O benefício é claro. O ajuste permite a retomada da confiança, a queda dos juros e o
crescimento maior ao longo dos próximos quatro anos. Ou seja, ajustar as contas públicas
requer a disposição de desagradar primeiro, para agradar no médio prazo. Para isso, é
preciso convicção do caminho a ser traçado.
Outro exemplo de cobertor curto é a inflação elevada e a necessidade de ajustar alguns
preços importantes na economia. A inflação encontra-se acima do teto da meta. Por isso, o
Banco Central continua subindo os juros, apesar do crescimento baixo, uma escolha difícil
(trade-off) para a autoridade monetária. Mas o conflito com a inflação não se encerra por aí.

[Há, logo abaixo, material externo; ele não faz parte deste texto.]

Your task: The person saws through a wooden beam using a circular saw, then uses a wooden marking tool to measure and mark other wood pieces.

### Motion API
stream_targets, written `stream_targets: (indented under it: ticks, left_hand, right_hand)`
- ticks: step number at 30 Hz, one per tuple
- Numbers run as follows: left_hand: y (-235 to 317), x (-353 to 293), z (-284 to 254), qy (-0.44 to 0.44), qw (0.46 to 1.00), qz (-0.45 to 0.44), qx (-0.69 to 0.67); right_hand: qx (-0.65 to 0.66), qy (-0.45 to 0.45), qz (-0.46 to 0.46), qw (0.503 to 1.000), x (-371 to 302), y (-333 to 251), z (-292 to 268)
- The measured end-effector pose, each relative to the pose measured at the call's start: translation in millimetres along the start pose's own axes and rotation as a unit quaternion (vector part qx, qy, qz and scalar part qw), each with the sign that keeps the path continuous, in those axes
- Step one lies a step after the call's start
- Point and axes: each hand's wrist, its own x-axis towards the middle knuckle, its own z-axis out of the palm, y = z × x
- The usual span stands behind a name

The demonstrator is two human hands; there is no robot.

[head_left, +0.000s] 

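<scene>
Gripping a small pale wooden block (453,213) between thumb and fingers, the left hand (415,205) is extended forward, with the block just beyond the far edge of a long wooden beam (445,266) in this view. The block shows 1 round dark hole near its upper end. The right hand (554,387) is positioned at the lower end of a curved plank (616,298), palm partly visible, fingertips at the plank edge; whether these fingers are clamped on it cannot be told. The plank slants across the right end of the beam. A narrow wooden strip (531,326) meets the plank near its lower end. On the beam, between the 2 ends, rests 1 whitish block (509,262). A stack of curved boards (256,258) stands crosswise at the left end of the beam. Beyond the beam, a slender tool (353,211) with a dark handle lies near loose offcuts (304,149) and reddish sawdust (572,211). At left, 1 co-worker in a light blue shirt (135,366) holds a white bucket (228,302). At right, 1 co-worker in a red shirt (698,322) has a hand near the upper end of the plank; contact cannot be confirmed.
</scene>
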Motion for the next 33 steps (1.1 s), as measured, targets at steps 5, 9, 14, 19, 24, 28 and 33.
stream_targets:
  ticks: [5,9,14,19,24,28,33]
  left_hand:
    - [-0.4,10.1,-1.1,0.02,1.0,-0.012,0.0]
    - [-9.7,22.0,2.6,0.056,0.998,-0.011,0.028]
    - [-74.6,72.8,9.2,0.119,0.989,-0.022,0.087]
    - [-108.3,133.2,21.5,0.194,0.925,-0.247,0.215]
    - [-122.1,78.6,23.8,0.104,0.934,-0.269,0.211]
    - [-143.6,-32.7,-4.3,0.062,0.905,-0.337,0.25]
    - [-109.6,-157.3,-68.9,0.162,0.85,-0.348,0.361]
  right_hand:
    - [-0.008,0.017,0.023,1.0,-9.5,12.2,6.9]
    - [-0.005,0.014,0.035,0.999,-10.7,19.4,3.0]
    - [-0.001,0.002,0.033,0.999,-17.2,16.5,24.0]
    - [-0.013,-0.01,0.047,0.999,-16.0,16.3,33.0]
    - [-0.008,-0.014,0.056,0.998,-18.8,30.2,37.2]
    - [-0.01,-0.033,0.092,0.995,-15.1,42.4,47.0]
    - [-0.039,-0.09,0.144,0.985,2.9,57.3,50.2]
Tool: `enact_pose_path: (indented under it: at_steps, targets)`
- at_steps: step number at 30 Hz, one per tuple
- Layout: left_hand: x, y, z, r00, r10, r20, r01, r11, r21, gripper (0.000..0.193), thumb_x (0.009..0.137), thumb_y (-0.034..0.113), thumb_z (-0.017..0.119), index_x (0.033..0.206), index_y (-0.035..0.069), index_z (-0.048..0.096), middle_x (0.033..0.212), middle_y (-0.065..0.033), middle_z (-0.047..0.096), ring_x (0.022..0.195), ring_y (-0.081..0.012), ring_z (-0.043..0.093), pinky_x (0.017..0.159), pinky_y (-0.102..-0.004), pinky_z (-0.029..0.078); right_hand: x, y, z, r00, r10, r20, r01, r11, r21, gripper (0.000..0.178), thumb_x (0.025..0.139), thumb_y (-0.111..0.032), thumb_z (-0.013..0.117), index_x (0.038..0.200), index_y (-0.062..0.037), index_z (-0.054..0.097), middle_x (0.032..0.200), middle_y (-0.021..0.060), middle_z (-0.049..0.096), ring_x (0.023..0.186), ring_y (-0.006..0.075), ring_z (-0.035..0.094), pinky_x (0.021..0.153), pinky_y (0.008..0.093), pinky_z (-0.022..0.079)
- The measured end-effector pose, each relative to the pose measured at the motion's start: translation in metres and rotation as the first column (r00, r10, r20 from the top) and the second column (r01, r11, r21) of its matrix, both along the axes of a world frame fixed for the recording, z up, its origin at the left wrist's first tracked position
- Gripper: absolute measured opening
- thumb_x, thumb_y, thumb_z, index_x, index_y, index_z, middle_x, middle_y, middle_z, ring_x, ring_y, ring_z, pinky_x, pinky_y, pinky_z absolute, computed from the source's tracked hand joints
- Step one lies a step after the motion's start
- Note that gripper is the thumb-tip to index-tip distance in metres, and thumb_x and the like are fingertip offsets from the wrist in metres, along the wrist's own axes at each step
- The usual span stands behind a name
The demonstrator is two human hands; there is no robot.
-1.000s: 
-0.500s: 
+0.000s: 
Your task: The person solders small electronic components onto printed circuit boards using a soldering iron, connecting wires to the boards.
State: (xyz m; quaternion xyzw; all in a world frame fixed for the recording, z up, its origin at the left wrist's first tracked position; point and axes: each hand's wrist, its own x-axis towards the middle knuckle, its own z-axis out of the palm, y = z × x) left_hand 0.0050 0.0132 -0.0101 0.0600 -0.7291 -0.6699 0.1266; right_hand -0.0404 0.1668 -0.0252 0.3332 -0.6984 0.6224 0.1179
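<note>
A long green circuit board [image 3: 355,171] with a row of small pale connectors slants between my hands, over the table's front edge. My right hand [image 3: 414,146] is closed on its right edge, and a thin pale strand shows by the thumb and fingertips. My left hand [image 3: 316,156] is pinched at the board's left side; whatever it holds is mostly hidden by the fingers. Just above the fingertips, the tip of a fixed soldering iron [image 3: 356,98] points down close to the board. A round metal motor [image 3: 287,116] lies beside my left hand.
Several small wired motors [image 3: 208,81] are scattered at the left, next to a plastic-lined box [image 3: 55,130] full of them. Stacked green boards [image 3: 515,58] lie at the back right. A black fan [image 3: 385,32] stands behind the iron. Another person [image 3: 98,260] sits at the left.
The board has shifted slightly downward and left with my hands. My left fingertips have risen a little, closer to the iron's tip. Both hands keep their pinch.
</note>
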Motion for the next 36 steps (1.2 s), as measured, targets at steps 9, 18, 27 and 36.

A economia precisa elevar alguns preços administrados, que estão defasados, e o real
precisa depreciar para ajudar o déficit nas contas externas. O ajuste nos preços
administrados e a depreciação do câmbio pressionariam a inflação. O Banco Central teria
de se manter alerta para evitar a propagação desses ajustes de preço relativo.
Novamente, um conflito temporal. A inflação aumentaria no curto prazo para desafogar as
contas externas e setores importantes na economia. Isso elevaria o crescimento nos
próximos anos. Há disposição e convicção?
Esses conflitos aumentam a incerteza. Qual cenário devemos esperar?
Vejo três cenários possíveis à frente. Denominarei os cenários de ajustes profundos,
mínimos ajustes e sem ajustes. O cenário de ajustes profundos surpreenderia e angariaria a
volta da confiança. A Bolsa voltaria a subir, assim como os investimentos na economia. Ao
longo dos anos, o crescimento mais alto voltaria (imaginando esforços nas reformas
também), gerando ganhos de renda e emprego, com a popularidade em alta. É o cenário no
qual os investidores na Bolsa querem acreditar. No entanto, esse cenário requer uma
mudança profunda de regime, o que, com os atuais custos elevados no curto prazo, parece
menos provável.
O cenário sem ajustes é o da paralisia. Seja por entendimento diferente da conjuntura ou
por recuo diante das dificuldades, os ajustes não são feitos. Mudanças ou reformas podem
até ser anunciadas, mas a dura realidade ou a falta de convicção não permitiriam sua
implementação. Sem ajustes, os próximos anos serão desafiadores.
O cenário de mínimos ajustes é aquele em que eles são feitos na medida, para evitar a
perda de controle: ajustes fiscais para evitar a perda do grau de investimento, subida de
juros para a inflação voltar para a banda, reajuste gradual dos preços administrados e
suavização da trajetória de depreciação do câmbio. Reformas, apenas se necessário.
Esse cenário de mínimos ajustes permite manter o controle da economia, mas não a
retomada vigorosa do crescimento (que convergiria, por exemplo, para 2% ao ano, e não
para o dobro). Seria comparável ao desempenho do México nas últimas décadas. Uma
economia sem risco, mas com crescimento limitado.
O cenário de mínimos ajustes combina os incentivos econômicos para evitar a paralisia com
a realidade atual. Pode ser o meio termo a ser adotado.
Ao longo do tempo, vai ficar claro para todos os envolvidos o caminho escolhido. A
indicação da equipe econômica será o primeiro sinal. Ao longo do tempo, a implementação
ou não das mudanças e sua profundidade serão determinantes para o desempenho futuro
da economia brasileira.
Ilan Goldfajn é economista-chefe e sócio do Itaú Unibanco.